In December, the Greater Vancouver Home Builders Association released a new study called Getting to Groundbreaking. We at SFU Urban Studies were responsible for the research. We surveyed home builders and municipalities alike on the time and money costs of getting from a residential development idea to a building permit, and the process steps along the way.
We found a wide range of fees and charges and a big gap in the timing and steps of the process, municipality by municipality, with no clear trend line between fees, timing, and ultimate cost of housing. Then we went and interviewed our survey respondents, and collected a list of best practices that both home builders and municipalities could agree would improve the development-approval process.
What do our housing industry and municipal partners take from our results? “Fees don’t matter,” concluded a municipal manager.
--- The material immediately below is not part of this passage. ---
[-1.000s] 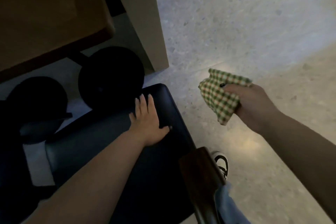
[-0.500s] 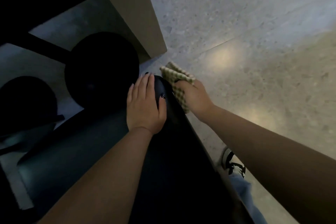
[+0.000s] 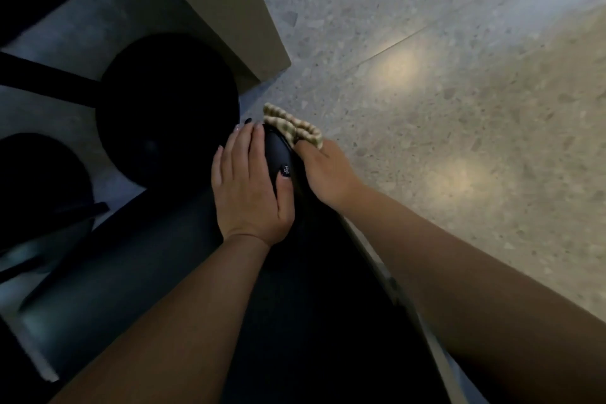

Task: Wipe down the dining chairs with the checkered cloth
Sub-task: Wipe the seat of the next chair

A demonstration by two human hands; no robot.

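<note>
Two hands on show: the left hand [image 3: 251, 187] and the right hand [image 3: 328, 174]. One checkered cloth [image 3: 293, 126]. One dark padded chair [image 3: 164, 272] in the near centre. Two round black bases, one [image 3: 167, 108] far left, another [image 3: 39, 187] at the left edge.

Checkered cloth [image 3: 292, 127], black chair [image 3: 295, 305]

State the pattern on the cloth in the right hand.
Checkered cloth: a green-and-cream check, seen in the head view, bunched in the right hand.
</note>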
A development manager from a home building company said: “We shouldn’t even bother with the municipal rankings. We should just pick up the best practices, get the key people from both sides in the room, and hash it out till we find a better way to work together.”
In our region, our good-quality-of-life benchmarks include having transit and active transportation as real options to private cars, plentiful green space, and an urban fabric that is the envy of many, and making the ability to live downtown a top priority. The existence of a robust regulatory and planning framework makes these goals achievable.
Regional planning, official community planning, neighbourhood planning, and long-term policy processes work to meet increasing expectations and provide opportunities for municipalities and residents to engage in big-picture, long-term thinking. The residential-development-approvals process fits within this larger structure to navigate the layers of expectations for an individual development approval process. Investments in civic infrastructure and amenities are also key to channelling growth in particular places and shaping our communities to fit the lifestyles we want.
Housing affordability is a big, hairy problem in our livble region. But if we blame planning for this problem, we will steer ourselves down a darker dead end, down the road. We won’t call them Dickensian in their gloomy analysis and predictions, but we will remind the Demographia folks of Campbell’s Law, named after notable American social science methodologist Donald T. Campbell: the more any quantitative social indicator is used for social decision making, the more subject it will be to corruption pressures and the more apt it will be to distort and corrupt the social processes it is intended to monitor. (The most affordable Canadian city on Demographia’s list is Moncton, New Brunswick.)
So, we offer to our fellow Vancouverites, as we stretch ourselves thin to make our next rent and mortgage payments, a glimmer of hope in the knowledge that home builders and municipalities in this region are not thinking about stockpiling rankings to use against one another in a battle of PR, or wits, or passive aggression. To other urbanites facing housing affordability crises, we also offer that we see the glimmer of interest, among home builders and municipalities alike, in building bridges between their somewhat different hopes and expectations for what each needs to put into home building and what we get from the housing that comes out at the end.